In [14]:
import os
import sys
import sqlite3
import numpy as np
from PIL import Image
import time
from datetime import datetime, timezone
import matplotlib.pyplot as plt

# Define the database path
DATABASE_PATH = os.path.join("/Users/greyson/Projects/custom_gallery/gallery/prisma", 'image_analysis.db')

# Define the root directory where images are stored
IMAGE_DIRECTORY = "../gallery/public/img"

def connect_db():
    conn = sqlite3.connect(DATABASE_PATH)
    conn.execute('PRAGMA foreign_keys = ON;')  # Enable foreign key support
    return conn

def remove_letterbox(image_np, std_threshold=5, min_letterbox_height=10):
    """
    Detect and remove letterboxing from the top and bottom of the image
    using standard deviation of pixel intensities along rows.
    Returns the top and bottom letterbox heights, and the cropped image.
    """
    # Convert to grayscale
    grayscale = np.mean(image_np, axis=2)

    # Compute the standard deviation along each row
    std_dev = np.std(grayscale, axis=1)

    # Normalize the standard deviation
    std_dev_normalized = (std_dev - np.min(std_dev)) / (np.max(std_dev) - np.min(std_dev)) * 100

    # Find indices where std_dev exceeds the threshold
    content_indices = np.where(std_dev_normalized > std_threshold)[0]

    if content_indices.size == 0:
        print("No content detected in the image.")
        return 0, 0, image_np

    # Determine the top and bottom rows of the content area
    top_row = content_indices[0]
    bottom_row = content_indices[-1]

    # Calculate letterbox heights
    top_height = top_row
    bottom_height = image_np.shape[0] - bottom_row - 1

    # Ensure that the detected letterbox heights are at least min_letterbox_height
    if top_height < min_letterbox_height:
        top_height = 0
    if bottom_height < min_letterbox_height:
        bottom_height = 0

    # Crop the image to remove letterboxes
    cropped_image = image_np[top_height:image_np.shape[0] - bottom_height, :, :]
    print(f"Removed letterbox: Top={top_height}px, Bottom={bottom_height}px")
    return top_height, bottom_height, cropped_image

def process_image(image_path, image_id, conn):
    """
    Process a single image: remove letterbox, update width and height, overwrite the image file,
    and update the SQLite database.
    Returns True if processed successfully, False otherwise.
    """
    try:
        image = Image.open(image_path)
    except FileNotFoundError:
        print(f"Image not found at path: {image_path}")
        return False
    except Exception as e:
        print(f"Error opening image {image_path}: {e}")
        return False

    image_np = np.array(image)

    # Ensure the image is in RGB format
    if image.mode != 'RGB':
        image = image.convert('RGB')
        image_np = np.array(image)

    # Remove alpha channel if present
    if image_np.shape[2] == 4:
        image_np = image_np[:, :, :3]

    # *** Detect and Remove Letterbox using the new method ***
    std_threshold = 6            # Standard deviation threshold
    min_letterbox_height = 20    # Minimum height in pixels to consider as letterbox

    top_height, bottom_height, image_np = remove_letterbox(image_np, std_threshold, min_letterbox_height)

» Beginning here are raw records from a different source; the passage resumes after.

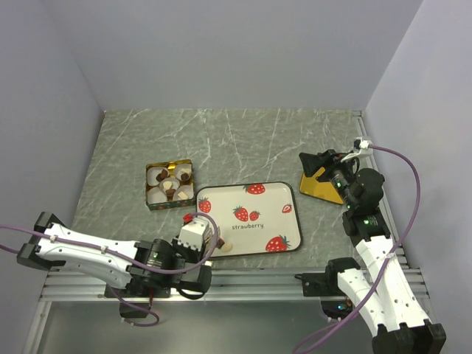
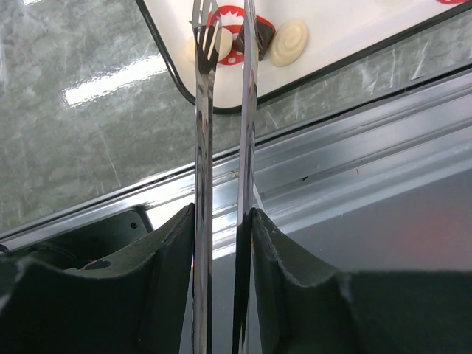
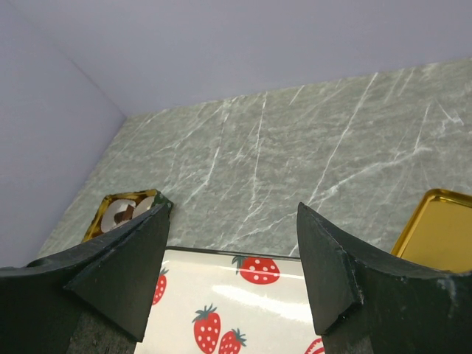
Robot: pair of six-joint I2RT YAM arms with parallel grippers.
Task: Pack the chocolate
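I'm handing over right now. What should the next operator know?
Left hand: shut on tongs, tips over the tray's near left corner.
Right hand: open, empty, above the table near the lid.
Chocolate: dark piece and white piece lie on the tray by the tong tips.
Done: some cups in the tin hold chocolate.
Left: move the tray pieces to the tin; lid is off.

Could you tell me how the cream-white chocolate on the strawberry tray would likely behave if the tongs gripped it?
The cream-white chocolate is a small, low, swirl-topped lump, so probably light and rigid. The strawberry tray looks glossy, so a nudge may send it sliding. The tongs have thin, smooth metal blades, so it could slip out.
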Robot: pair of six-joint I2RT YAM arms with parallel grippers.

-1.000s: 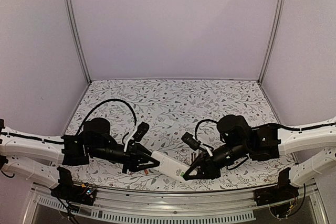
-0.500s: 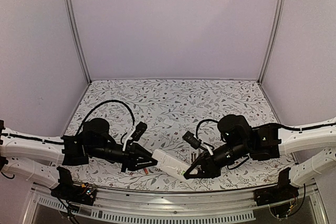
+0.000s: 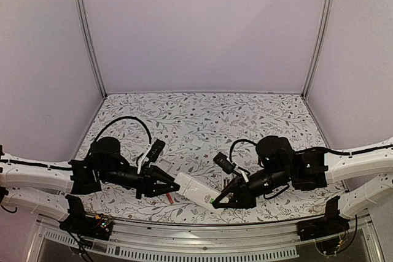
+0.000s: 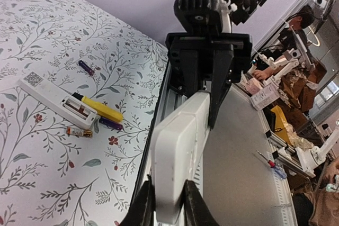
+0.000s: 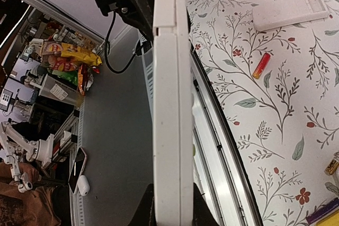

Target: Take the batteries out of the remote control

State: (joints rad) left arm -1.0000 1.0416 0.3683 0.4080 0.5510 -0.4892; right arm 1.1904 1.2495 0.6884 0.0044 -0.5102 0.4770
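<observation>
Both arms work at the near edge of the table [image 3: 202, 115], with floral surface open behind them to the back wall. The left gripper [image 3: 174, 184] and right gripper [image 3: 219, 200] each clamp one end of the white remote control [image 3: 196, 192]. The batteries lie loose on the table, untouched by any finger: a red battery [image 3: 167, 197] just below the left gripper, an orange battery [image 4: 79, 132] and a dark battery [image 4: 86, 68] by a second remote [image 4: 55, 96] (its compartment open).

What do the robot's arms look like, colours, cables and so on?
The left arm and right arm have white outer links and bulky black joints. The fingers are black and tapered. A black cable loops over each wrist.
</observation>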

    # *** Save the cropped image back to the original path ***
    # Convert numpy array back to PIL Image
    cropped_image = Image.fromarray(image_np)
    # Save the cropped image, overwriting the original image
    cropped_image.save(image_path)

    # Get the width and height of the cropped image
    height, width, channels = image_np.shape

    # Update the Images table with letterbox heights and width/height
    cursor = conn.cursor()
    cursor.execute('''
    UPDATE Images
    SET letterbox_top = ?, letterbox_bottom = ?, width = ?, height = ?
    WHERE id = ?
    ''', (top_height, bottom_height, width, height, image_id))
    conn.commit()

    # Check if the image is entirely one color after cropping
    if len(np.unique(image_np.reshape(-1, image_np.shape[2]), axis=0)) == 1:
        # Image is entirely one color after cropping
        os.remove(image_path)
        print(f"Image {image_path} is entirely one color after cropping. Deleted.")
        # Delete the record from the Images table
        cursor.execute('DELETE FROM Images WHERE id = ?', (image_id,))
        conn.commit()
        return False  # Skip further processing

    print(f"Processed image {image_path}")
    return True

def main():
    # Connect to the database
    conn = connect_db()
    cursor = conn.cursor()

    # Check if 'width' and 'height' columns exist in Images table, add them if not
    cursor.execute("PRAGMA table_info(Images)")
    columns = [info[1] for info in cursor.fetchall()]
    if 'width' not in columns:
        cursor.execute("ALTER TABLE Images ADD COLUMN width INTEGER")
    if 'height' not in columns:
        cursor.execute("ALTER TABLE Images ADD COLUMN height INTEGER")
        conn.commit()

    # Get all images from the Images table
    cursor.execute('SELECT id, absolute_file_path FROM Images')
    images = cursor.fetchall()

    total_images = len(images)
    print(f"Total images to process: {total_images}")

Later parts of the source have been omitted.